The ESP32-CAM development board is another member of the ESP32 module family. It is an inexpensive board consisting of an ESP32-S chip, an OV2640 video camera, and a micro-SD card slot that is extremely useful in major IoT applications. It can be used with advanced projects where facial recognition, image tracking, wireless monitoring, and identification are required.

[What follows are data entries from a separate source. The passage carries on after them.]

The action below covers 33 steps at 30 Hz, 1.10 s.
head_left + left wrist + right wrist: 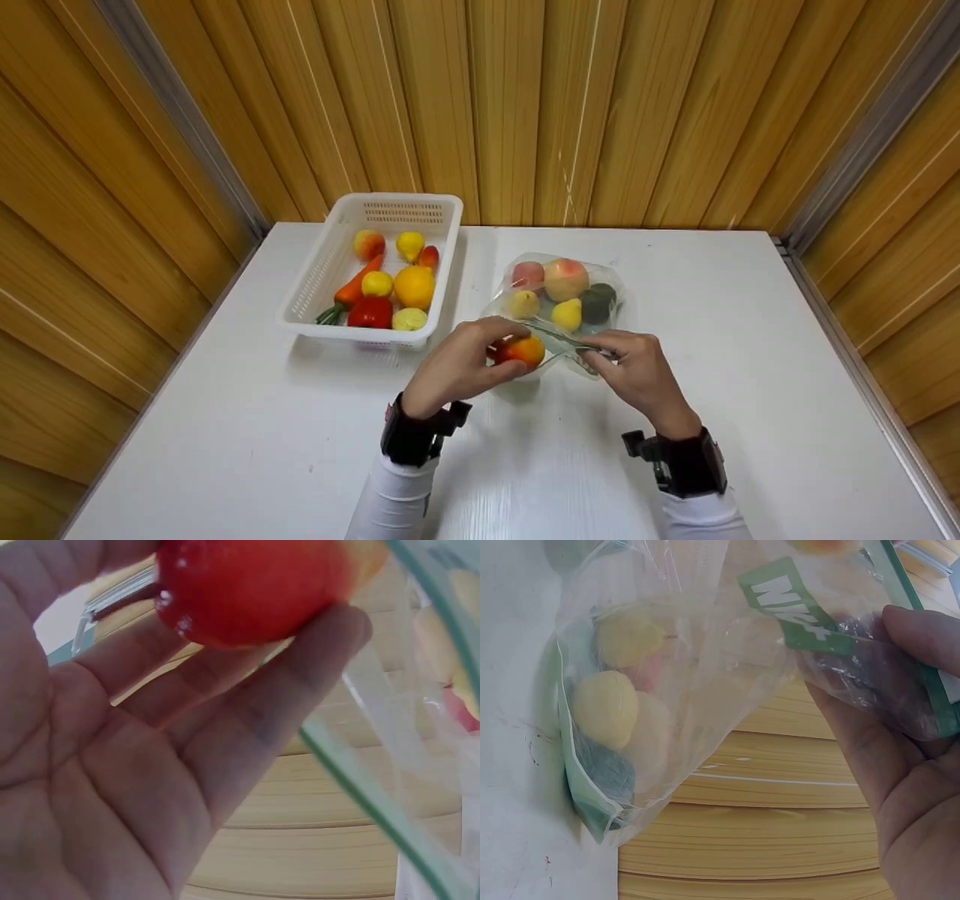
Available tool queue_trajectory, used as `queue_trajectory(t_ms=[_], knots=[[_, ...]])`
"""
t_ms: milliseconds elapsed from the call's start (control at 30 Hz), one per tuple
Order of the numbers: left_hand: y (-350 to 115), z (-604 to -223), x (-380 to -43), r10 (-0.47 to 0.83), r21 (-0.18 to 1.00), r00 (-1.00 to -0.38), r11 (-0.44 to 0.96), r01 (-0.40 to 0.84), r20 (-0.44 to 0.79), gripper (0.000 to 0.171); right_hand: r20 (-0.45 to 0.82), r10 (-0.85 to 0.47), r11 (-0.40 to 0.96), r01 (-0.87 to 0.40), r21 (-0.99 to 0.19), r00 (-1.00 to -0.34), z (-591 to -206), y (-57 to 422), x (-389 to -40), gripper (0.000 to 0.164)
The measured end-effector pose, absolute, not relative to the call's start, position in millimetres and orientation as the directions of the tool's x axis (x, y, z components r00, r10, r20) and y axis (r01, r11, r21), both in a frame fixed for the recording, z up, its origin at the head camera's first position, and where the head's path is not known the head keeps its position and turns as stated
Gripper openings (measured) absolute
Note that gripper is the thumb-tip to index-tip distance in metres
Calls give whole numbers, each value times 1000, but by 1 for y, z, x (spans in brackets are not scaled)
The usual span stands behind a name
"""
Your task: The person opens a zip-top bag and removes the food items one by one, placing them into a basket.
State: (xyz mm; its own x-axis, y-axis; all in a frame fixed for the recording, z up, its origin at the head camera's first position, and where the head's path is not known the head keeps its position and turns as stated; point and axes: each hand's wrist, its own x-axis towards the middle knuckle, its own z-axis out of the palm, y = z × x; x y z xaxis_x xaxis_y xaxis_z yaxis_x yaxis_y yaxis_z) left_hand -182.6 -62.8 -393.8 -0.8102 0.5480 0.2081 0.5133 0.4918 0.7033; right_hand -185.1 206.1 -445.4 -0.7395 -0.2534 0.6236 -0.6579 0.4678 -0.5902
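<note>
My left hand (466,361) holds a glossy red-and-yellow fruit (530,351) between thumb and fingers, at the mouth of a clear zip bag (556,344). In the left wrist view the fruit's red side (247,585) shows, and the bag's green edge runs beside the fingers. On the other side of the mouth, my right hand (637,369) pinches the bag's rim, which is spread apart. Inside the bag lie a large peach (566,280), a pinkish-red fruit (528,275), a yellow pear (567,315), another yellow fruit (523,304) and a dark green one (598,304).
A white plastic basket (301,311) stands left of the bag, holding a carrot (352,289), an orange (414,287), a red vegetable (370,313) and several other fruits. The white table (247,420) meets wood-patterned walls (506,112) at its back.
</note>
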Motion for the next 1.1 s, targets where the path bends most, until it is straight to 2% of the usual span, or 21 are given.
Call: queue_trajectory(t_ms=[167,333,600,900,1100], knots=[[-80,-388,-180,537,778,-798,366,511,272,39,631,-250,472,-661,-583,-735,-447,206,-185,22],[-90,-381,-178,441,801,-827,317,507,349,41,634,-253,463,-667,-584,-731,-447,205,-185,22],[-105,-356,-186,256,717,-861,478,508,439,43,624,-247,466,-655,-595,-742,-446,206,-185,22],[-121,-319,-209,193,578,-808,608,544,557,40,616,-252,463,-652,-601,-746,-445,208,-185,22],[-127,-301,-232,202,577,-847,653,490,491,39,613,-249,469,-647,-601,-750,-445,208,-185,22]])
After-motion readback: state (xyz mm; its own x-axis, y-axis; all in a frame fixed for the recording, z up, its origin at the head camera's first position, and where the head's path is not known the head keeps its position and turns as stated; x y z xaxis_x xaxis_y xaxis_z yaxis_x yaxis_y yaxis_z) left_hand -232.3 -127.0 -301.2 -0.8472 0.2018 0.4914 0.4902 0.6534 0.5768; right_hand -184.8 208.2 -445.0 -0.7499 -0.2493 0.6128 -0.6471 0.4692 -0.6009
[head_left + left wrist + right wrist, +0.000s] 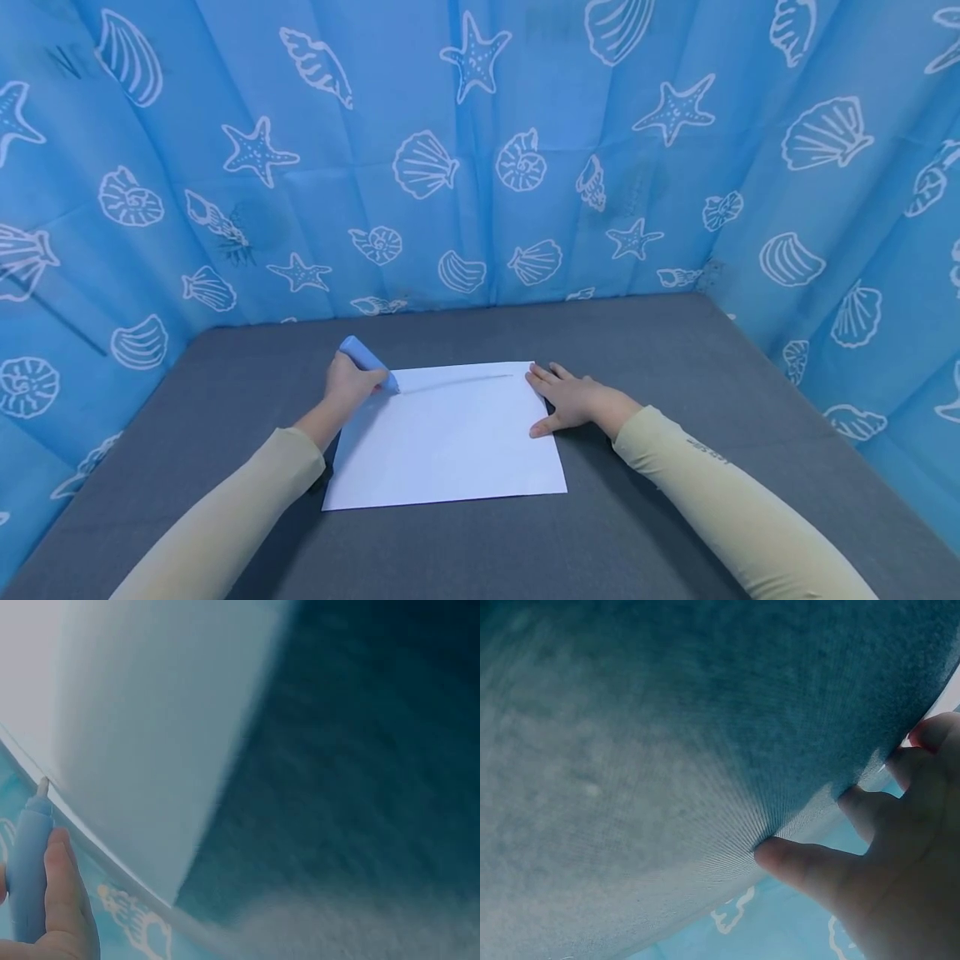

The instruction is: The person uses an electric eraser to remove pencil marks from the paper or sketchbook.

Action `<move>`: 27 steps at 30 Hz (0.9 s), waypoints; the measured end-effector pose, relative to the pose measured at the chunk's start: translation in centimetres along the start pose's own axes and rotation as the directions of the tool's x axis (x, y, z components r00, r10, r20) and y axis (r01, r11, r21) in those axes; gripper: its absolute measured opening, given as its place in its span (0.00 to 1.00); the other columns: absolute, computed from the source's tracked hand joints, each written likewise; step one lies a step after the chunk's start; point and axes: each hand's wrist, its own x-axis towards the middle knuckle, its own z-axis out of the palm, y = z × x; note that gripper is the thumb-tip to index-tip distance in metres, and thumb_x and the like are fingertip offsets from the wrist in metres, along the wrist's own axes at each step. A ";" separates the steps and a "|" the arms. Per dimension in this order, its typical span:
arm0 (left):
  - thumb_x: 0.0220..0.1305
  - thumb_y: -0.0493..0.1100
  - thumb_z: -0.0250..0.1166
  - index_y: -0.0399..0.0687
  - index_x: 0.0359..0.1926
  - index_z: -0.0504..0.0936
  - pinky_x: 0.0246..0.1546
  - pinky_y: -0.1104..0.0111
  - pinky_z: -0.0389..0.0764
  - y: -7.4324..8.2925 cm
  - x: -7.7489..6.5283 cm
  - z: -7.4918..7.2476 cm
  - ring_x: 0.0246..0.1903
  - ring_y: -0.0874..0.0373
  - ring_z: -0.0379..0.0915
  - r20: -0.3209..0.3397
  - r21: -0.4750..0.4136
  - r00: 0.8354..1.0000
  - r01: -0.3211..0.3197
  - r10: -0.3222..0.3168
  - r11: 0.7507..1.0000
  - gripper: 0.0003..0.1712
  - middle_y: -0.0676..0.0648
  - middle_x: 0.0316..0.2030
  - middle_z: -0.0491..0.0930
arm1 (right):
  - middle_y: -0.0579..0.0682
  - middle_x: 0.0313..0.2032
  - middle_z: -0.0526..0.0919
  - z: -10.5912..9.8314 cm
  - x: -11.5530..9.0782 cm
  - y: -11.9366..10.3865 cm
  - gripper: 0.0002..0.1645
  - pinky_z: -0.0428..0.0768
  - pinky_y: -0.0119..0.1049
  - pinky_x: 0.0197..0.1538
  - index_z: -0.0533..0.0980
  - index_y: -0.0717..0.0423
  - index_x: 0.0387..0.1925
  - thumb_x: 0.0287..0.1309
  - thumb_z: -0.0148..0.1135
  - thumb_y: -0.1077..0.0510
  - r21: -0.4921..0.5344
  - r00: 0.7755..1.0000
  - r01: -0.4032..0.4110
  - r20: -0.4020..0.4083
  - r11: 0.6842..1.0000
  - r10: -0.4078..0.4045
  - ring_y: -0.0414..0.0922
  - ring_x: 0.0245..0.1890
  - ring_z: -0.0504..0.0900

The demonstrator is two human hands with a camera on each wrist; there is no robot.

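Observation:
A sheet of white paper (450,450) lies on the grey cloth, with a thin grey line (457,382) running across its upper part. At the paper's upper left corner, my left hand (350,385) grips a thick light-blue pen-shaped tool (365,357), tilted with its lower end at the line's left end. In the left wrist view the tool (30,862) shows a narrow tip, right at the paper (150,742). My right hand (570,398) rests with spread fingers on the paper's upper right edge. Several of its fingertips (769,849) touch the cloth in the right wrist view.
Dark grey cloth (637,517) covers the table all around the paper. A blue curtain (480,217) with white shells and starfish hangs along the back and both sides.

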 end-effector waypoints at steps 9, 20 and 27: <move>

Key Features of ESP32-CAM module

The ESP32-CAM consists of the ESP32 chip so it shares the same specifications as that of the generic ESP32 module. The key features of the ESP32-CAM module are given below:

  • 802.11b/g/n Wi-Fi, Classic Bluetooth 4.2 and BLE
  • Consists of two 32-bit LX6 CPUs
  • Has 7 stage pipeline architecture
  • Equipped with Hall, on-chip and temperature sensor
  • Main frequency ranges from 80MHz-240MHz
  • Supports UART/SPI/I2C/PWM/ADC/DAC interfaces
  • 520 KB SRAM and 4MB PSRAM
  • 160MHz clock speed with computing power up to 600 DMIPS
  • Supports OV2640/OV7670 video cameras with built-in flash, image Wi-Fi upload, TF card, FOTA upgrades and various sleep modes
  • FreeRTOS and embedded Lwip

ESP32-CAM OV2640 Video Camera Specifications

As mentioned before, the ESP32-CAM module consists of an OV2640 camera module. It has the following specifications:

  • 2 Megapixel sensor
  • UXGA 1622×1200
  • Output formats include: YUV422, YUV420, RGB565, RGB555
  • 15-60 fps image transfer rate

ESP32-CAM Pinout

The diagram below shows the pinout of the ESP32-CAM module. It is taken from a datasheet which can be accessed from here. Notice that this module has a lesser number of GPIO pins than the ESP32 development board we have been previously using. This is because various pins are used internally for the camera and micro-SD card slot.

Recommended Reading: ESP32-CAM AI-Thinker Board – All about GPIO Pins

ESP32-CAM pinout

Note: You need to connect GPIO0 with the GND pin to enable the module to go in flashing mode. Before uploading your code, make sure the GPIO0 is grounded.

Front and Back side of ESP32-CAM Module

The diagram below shows the front of the ESP32-CAM module:

ESP32-CAM front side
ESP32-CAM front

As you see the front side of the board has the camera module and the micro-SD card slot. You can also view the in-built flash LED which is useful when taking images.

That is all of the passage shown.